El parque de viviendas de Ródenas, compuesto por unas 133 unidades, presenta características típicas de los núcleos rurales del Sistema Ibérico. Gran parte de las construcciones son anteriores a la normativa de aislamiento de 1979 (NBE-CT-79), predominando las casas de muros de carga de piedra (arenisca roja o piedra rodena) de gran espesor. Aunque esta inercia térmica es beneficiosa en verano, la falta de aislamiento en cubiertas y el uso de ventanas de madera antiguas suelen derivar en calificaciones energéticas E, F o G. En los últimos años, algunas rehabilitaciones han incorporado trasdosados con lana de roca y ventanas de doble acristalamiento, lo que permite elevar la letra hasta una D o C. Para mejorar la calificación en esta zona climática D3, las medidas más efectivas suelen ser la sustitución de calderas de gasoil por sistemas de aerotermia o biomasa, y el aislamiento de los techos en contacto con el bajo cubierta.

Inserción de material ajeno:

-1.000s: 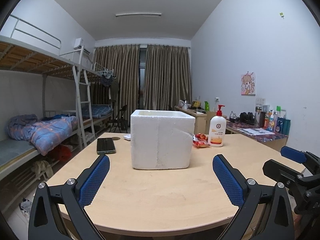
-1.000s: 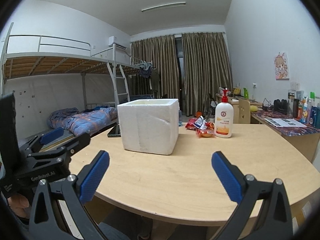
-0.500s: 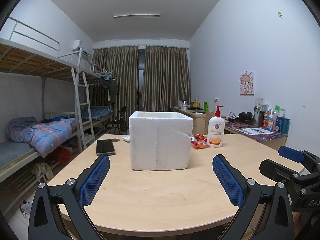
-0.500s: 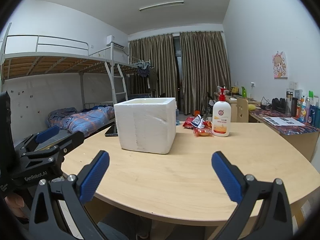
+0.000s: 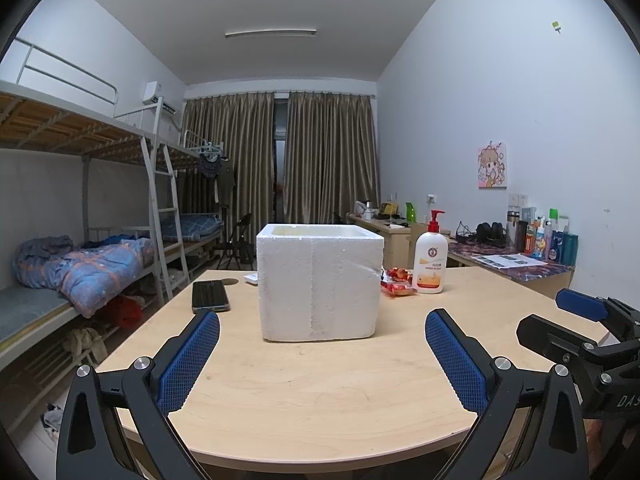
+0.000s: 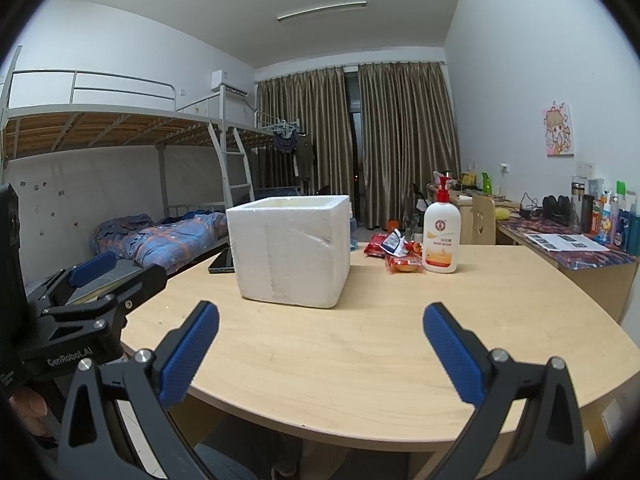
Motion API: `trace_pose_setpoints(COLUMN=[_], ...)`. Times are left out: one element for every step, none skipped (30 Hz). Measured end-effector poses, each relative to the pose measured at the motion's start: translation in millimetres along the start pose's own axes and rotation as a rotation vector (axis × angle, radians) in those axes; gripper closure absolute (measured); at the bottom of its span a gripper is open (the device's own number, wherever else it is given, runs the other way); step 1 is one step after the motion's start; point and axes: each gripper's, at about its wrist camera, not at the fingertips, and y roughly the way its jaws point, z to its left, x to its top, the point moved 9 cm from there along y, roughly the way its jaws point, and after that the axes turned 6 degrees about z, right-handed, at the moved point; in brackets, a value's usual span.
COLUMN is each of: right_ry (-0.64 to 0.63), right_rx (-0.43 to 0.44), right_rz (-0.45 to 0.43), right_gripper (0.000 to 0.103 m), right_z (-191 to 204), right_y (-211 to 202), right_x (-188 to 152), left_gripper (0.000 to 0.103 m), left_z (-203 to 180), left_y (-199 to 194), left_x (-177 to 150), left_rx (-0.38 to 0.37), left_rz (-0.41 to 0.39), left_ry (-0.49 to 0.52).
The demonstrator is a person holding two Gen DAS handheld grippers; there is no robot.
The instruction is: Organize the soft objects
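Standing upright near the middle of the round wooden table (image 5: 320, 392) is a white foam box (image 5: 319, 286), open at the top; from this height its inside is hidden. Both grippers hang low over the near edge, side by side and empty. The left gripper (image 5: 322, 354) has its blue-padded fingers (image 5: 188, 364) spread wide, the box straight ahead between them but well clear of the pads. The right gripper (image 6: 320, 350) is spread just as wide, aimed more at the bare tabletop, with the box a little to its left.

Just right of the box lie some red snack packets (image 6: 394, 254), crumpled together, touching or nearly touching a white pump bottle (image 6: 441, 236) with a red top that stands upright beside them. A dark phone (image 5: 210, 296) lies flat to the left of the box, near it but apart. Bunk beds (image 5: 80, 240) line the left wall, brown curtains (image 5: 280, 160) close off the far end, and a cluttered desk (image 6: 568, 240) runs along the right wall.
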Motion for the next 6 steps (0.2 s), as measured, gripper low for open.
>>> trace_pose_setpoints(right_ry=[0.002,0.003,0.005,0.006,0.008,0.009], right_rx=[-0.001,-0.004,-0.006,-0.005,-0.002,-0.002], right_rz=[0.000,0.000,0.002,0.003,0.004,0.004], right_gripper=[0.000,0.000,0.000,0.000,0.000,0.000], right_z=[-1.0,-1.8,-2.5,-2.9,-3.2,-3.3], right_y=[0.0,0.6,1.1,0.4,0.1,0.0], right_x=[0.2,0.5,0.3,-0.2,-1.0,-1.3], left_gripper=[0.000,0.000,0.000,0.000,0.000,0.000], left_z=[0.0,-0.1,-0.1,0.2,0.2,0.0], left_y=[-0.1,-0.1,-0.2,-1.4,-2.1,-2.6], left_x=[-0.1,-0.2,-0.2,-0.4,-0.4,-0.4], left_rx=[0.000,-0.001,0.001,0.001,-0.001,-0.005], left_rz=[0.000,0.000,-0.001,-0.003,-0.004,-0.004], left_ry=[0.000,0.001,0.000,0.001,0.001,0.002])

La gestión de la eficiencia energética en Ródenas está supeditada al marco estatal del Real Decreto 390/2021 y a la gestión autonómica del Gobierno de Aragón. El órgano encargado de la tutela y supervisión es la Dirección General de Energía y Minas, dependiente del Departamento de Economía, Planificación y Empleo. Es obligatorio que, tras la firma del técnico, el certificado sea inscrito en el Registro de Certificación de Eficiencia Energética de Edificios de la Comunidad Autónoma de Aragón para que tenga validez jurídica. Este registro emite la etiqueta energética oficial, que debe incluirse en cualquier anuncio publicitario de venta o alquiler en portales inmobiliarios. El incumplimiento de este registro impide la formalización de la escritura pública de compraventa o el depósito de la fianza del alquiler en los organismos correspondientes.

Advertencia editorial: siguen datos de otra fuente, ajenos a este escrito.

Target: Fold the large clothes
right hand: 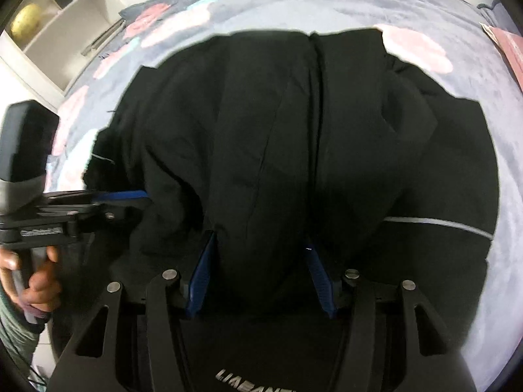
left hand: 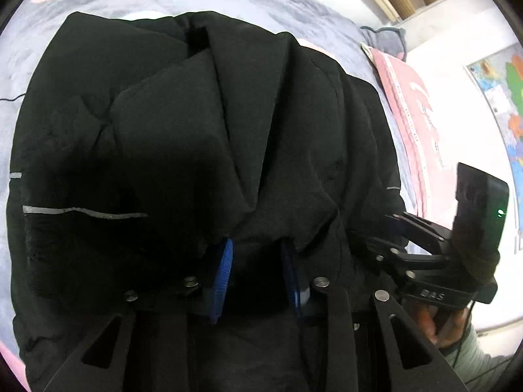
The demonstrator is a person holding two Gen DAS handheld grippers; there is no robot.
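Note:
A large black jacket [left hand: 183, 137] with thin grey reflective stripes lies bunched on a bed; it also fills the right wrist view [right hand: 294, 130]. My left gripper [left hand: 258, 268] has its blue-padded fingers closed on a thick fold of the jacket's near edge. My right gripper [right hand: 261, 268] likewise has its blue pads on either side of a thick bunch of the jacket. The fingertips are buried in the cloth in both views. The right gripper shows at the right of the left wrist view [left hand: 434, 261], and the left gripper shows at the left of the right wrist view [right hand: 81, 209].
The bed cover [right hand: 408, 6] is grey with pink blotches and surrounds the jacket. A pink pillow [left hand: 415, 111] lies at the bed's right side below a wall map [left hand: 503, 98]. White shelves [right hand: 55, 23] stand at the far left.

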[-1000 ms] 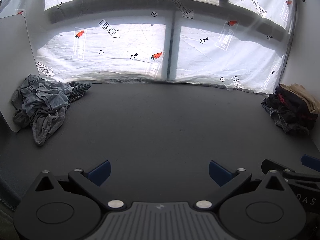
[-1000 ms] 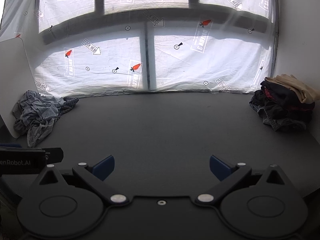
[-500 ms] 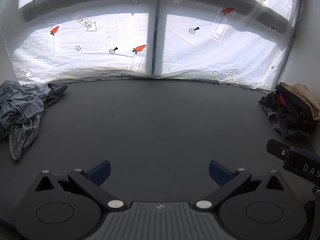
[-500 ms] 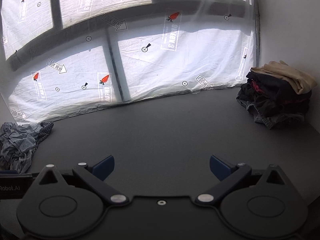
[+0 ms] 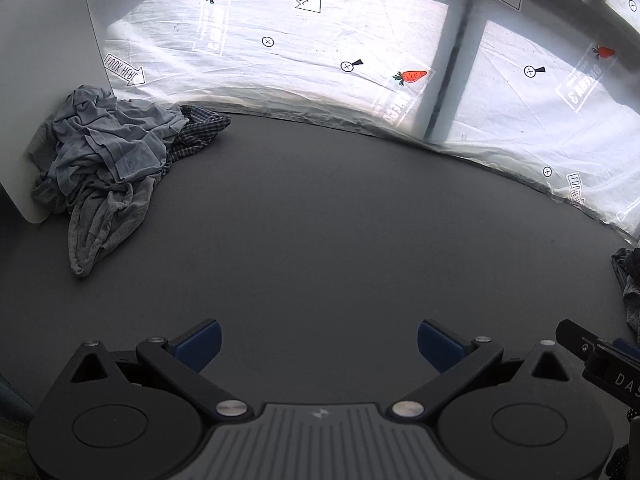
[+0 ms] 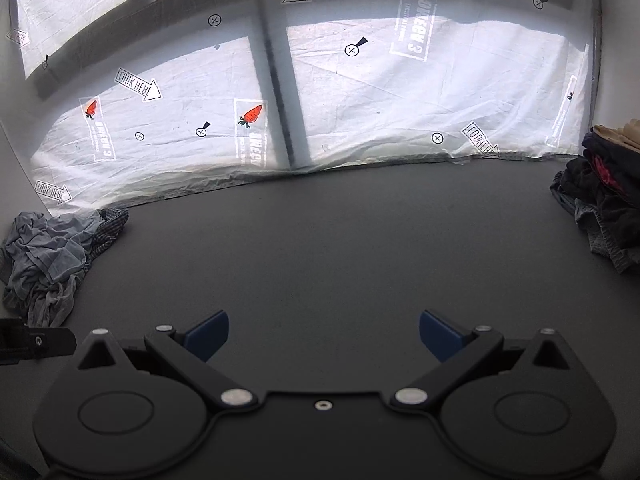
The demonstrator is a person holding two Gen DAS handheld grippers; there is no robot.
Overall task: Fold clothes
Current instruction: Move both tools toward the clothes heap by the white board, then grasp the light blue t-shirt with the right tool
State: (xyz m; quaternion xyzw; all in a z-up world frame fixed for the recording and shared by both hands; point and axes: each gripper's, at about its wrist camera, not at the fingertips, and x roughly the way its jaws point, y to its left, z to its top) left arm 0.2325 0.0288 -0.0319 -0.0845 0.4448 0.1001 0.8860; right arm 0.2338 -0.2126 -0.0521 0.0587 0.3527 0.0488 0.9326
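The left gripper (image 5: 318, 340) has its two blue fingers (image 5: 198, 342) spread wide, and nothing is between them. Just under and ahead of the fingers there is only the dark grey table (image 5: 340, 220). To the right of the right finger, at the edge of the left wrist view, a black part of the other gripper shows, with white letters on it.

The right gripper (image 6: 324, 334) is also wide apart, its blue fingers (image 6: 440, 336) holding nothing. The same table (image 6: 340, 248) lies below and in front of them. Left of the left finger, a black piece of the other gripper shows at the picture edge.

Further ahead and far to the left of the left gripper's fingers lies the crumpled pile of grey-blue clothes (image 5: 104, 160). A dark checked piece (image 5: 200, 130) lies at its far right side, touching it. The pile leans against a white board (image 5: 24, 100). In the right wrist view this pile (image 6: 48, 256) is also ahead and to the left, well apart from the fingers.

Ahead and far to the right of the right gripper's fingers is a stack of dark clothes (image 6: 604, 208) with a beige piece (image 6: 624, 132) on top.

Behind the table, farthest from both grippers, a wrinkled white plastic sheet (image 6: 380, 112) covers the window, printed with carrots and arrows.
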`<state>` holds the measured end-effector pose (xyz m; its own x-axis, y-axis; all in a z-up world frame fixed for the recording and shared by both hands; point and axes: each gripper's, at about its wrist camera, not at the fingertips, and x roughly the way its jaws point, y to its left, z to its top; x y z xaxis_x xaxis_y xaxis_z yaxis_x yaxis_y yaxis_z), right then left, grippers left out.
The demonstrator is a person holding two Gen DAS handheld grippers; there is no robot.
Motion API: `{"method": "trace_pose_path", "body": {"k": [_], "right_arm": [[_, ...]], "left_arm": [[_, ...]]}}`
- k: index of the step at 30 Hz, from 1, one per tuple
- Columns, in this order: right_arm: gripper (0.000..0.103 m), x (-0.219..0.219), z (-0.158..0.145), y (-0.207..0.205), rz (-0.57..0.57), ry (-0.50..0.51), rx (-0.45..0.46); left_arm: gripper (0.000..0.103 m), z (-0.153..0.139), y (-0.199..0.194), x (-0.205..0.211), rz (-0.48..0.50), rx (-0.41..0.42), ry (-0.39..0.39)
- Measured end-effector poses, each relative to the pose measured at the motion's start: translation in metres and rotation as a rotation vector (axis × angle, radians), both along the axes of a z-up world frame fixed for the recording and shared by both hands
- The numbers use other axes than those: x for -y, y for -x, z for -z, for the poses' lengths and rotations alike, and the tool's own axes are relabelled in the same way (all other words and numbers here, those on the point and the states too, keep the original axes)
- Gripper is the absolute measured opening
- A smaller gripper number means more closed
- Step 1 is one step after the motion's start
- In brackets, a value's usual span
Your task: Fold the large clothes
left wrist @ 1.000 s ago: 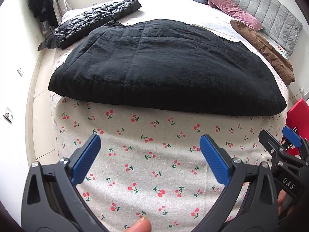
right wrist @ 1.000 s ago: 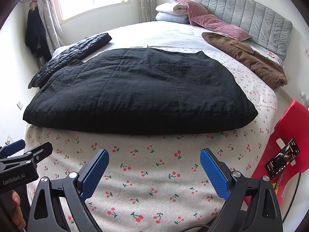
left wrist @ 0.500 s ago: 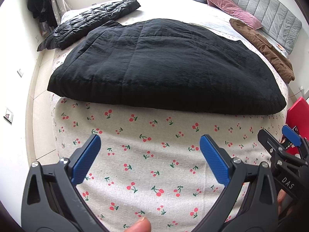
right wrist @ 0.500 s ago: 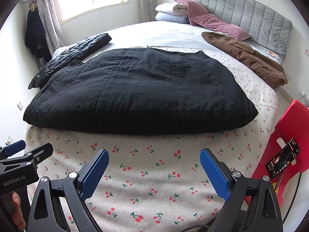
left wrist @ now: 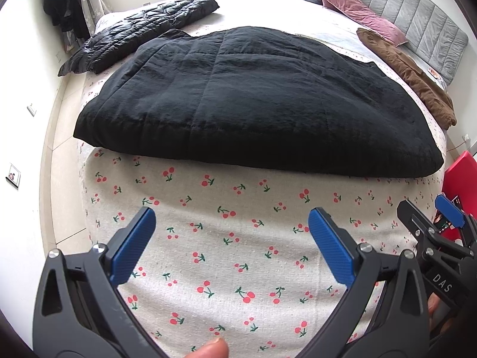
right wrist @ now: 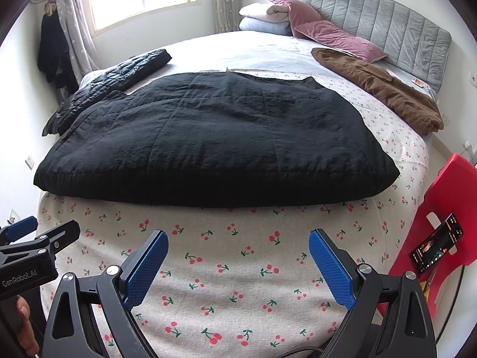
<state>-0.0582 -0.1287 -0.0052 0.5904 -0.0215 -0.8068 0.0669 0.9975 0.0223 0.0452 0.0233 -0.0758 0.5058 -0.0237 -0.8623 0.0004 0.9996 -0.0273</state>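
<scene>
A large black quilted garment (left wrist: pixel 256 101) (right wrist: pixel 214 140) lies spread flat across the cherry-print bed sheet (left wrist: pixel 232 238) (right wrist: pixel 238 256). My left gripper (left wrist: pixel 231 238) hangs open over the bare sheet, short of the garment's near hem, with nothing between its blue pads. My right gripper (right wrist: pixel 238 262) is also open above the sheet, a little back from the same hem. In the left wrist view the right gripper (left wrist: pixel 432 223) shows at the right edge. The left gripper (right wrist: pixel 35 235) appears at the left edge of the right wrist view. A thumb tip (left wrist: pixel 208 349) shows at the bottom.
A shiny black puffer jacket (right wrist: pixel 110 83) lies at the far left of the bed, a brown garment (right wrist: pixel 381 89) at the far right. Pink pillows (right wrist: pixel 328 32) and folded bedding (right wrist: pixel 265 18) rest by the grey headboard (right wrist: pixel 387 21). A red stool (right wrist: pixel 444 217) holding a phone (right wrist: pixel 436 246) stands right of the bed.
Both grippers stay open and have hardly moved; the left view has shifted very slightly. The garment lies as before.
</scene>
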Motion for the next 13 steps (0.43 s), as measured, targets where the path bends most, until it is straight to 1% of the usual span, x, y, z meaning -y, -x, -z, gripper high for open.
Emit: {"method": "trace_pose_path", "body": {"k": [8, 13], "right_arm": [[0.096, -0.0021, 0.0038, -0.0026, -0.007, 0.000, -0.009], [0.096, -0.0052, 0.0090, -0.0059, -0.004, 0.003, -0.018]], "left_arm": [[0.102, 0.0020, -0.0012, -0.0004, -0.003, -0.003, -0.004], [0.102, 0.0056, -0.0027, -0.0025, -0.027, 0.007, -0.011]]}}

La ausencia del certificado energético en una operación de compraventa o alquiler en Ródenas no es un asunto menor. Según la Ley 8/2013 de rehabilitación, regeneración y renovación urbanas, las infracciones pueden ser leves, graves o muy graves. Publicitar la venta o alquiler de una vivienda sin mencionar su calificación energética conlleva multas que van desde los 300€ hasta los 600€. En casos más graves, como vender una propiedad sin entregar el certificado al comprador o falsear los datos del informe, las sanciones pueden alcanzar los 6.000€. Además de la multa económica, el contrato de arrendamiento podría ser impugnado por el inquilino y la escritura de venta podría ser paralizada por el notario, generando retrasos y costes adicionales significativos para el propietario.

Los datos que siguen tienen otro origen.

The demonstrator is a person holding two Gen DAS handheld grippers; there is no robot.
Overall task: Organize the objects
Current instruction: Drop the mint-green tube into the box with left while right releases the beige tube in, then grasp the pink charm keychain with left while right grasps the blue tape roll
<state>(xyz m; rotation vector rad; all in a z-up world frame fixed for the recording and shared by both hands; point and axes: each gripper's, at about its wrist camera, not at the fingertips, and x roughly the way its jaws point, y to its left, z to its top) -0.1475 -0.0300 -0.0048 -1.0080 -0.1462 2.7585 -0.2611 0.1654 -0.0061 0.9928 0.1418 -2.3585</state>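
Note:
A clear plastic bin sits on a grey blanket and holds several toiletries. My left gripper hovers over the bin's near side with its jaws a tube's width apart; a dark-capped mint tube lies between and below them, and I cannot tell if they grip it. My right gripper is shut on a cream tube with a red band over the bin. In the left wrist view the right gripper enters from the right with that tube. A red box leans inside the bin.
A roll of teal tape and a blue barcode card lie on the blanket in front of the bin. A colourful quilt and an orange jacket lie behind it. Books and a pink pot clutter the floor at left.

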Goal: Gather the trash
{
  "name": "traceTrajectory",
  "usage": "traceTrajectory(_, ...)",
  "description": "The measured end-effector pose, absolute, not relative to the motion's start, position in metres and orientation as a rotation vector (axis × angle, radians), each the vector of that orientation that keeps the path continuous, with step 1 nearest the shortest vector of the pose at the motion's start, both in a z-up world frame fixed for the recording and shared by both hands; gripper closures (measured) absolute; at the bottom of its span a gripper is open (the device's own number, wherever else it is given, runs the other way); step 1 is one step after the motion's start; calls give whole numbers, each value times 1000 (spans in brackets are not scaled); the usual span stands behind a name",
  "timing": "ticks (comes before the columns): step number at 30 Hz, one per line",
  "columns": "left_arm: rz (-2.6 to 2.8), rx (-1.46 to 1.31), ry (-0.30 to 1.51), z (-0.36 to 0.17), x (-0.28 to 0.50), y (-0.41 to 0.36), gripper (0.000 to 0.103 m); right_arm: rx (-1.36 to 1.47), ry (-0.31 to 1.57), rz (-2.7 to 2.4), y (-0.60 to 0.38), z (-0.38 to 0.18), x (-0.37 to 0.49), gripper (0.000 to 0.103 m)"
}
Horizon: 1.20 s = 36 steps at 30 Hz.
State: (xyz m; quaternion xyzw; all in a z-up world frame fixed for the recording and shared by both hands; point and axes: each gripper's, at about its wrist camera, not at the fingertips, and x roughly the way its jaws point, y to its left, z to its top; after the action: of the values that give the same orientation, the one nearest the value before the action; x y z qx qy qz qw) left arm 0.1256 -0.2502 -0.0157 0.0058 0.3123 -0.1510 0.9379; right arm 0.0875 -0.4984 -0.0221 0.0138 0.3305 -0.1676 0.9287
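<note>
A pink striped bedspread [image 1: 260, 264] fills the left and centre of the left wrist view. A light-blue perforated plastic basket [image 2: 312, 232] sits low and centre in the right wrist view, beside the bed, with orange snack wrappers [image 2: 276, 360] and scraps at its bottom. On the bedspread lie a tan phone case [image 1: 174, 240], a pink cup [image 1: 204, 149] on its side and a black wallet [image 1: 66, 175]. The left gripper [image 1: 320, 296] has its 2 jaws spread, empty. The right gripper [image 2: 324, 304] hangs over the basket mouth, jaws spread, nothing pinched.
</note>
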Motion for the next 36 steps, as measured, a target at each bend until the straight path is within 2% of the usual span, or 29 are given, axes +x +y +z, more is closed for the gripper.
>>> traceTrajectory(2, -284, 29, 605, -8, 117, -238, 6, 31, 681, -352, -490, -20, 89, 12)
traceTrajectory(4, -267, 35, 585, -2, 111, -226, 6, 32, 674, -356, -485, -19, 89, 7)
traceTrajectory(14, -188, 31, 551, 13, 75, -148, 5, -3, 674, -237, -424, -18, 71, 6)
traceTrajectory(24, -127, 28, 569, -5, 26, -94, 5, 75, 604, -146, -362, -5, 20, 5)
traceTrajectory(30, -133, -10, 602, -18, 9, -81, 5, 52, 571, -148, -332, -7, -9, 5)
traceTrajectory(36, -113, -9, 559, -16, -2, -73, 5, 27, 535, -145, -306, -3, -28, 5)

Además del certificado energético, los propietarios en Ródenas pueden requerir otros documentos técnicos según la antigüedad de su edificio. Para inmuebles de más de 50 años, es recomendable consultar la obligatoriedad de la Inspección Técnica de Edificios (ITE) o el Informe de Evaluación del Edificio (IEE), que analiza la seguridad estructural y la accesibilidad. Aunque en Aragón la cédula de habitabilidad no es exigible para viviendas antiguas como en otras comunidades, el certificado de eficiencia energética sí es el documento principal demandado por las compañías suministradoras para el alta de nuevos servicios de luz o gas, asegurando que la instalación cumple con los estándares mínimos de consumo.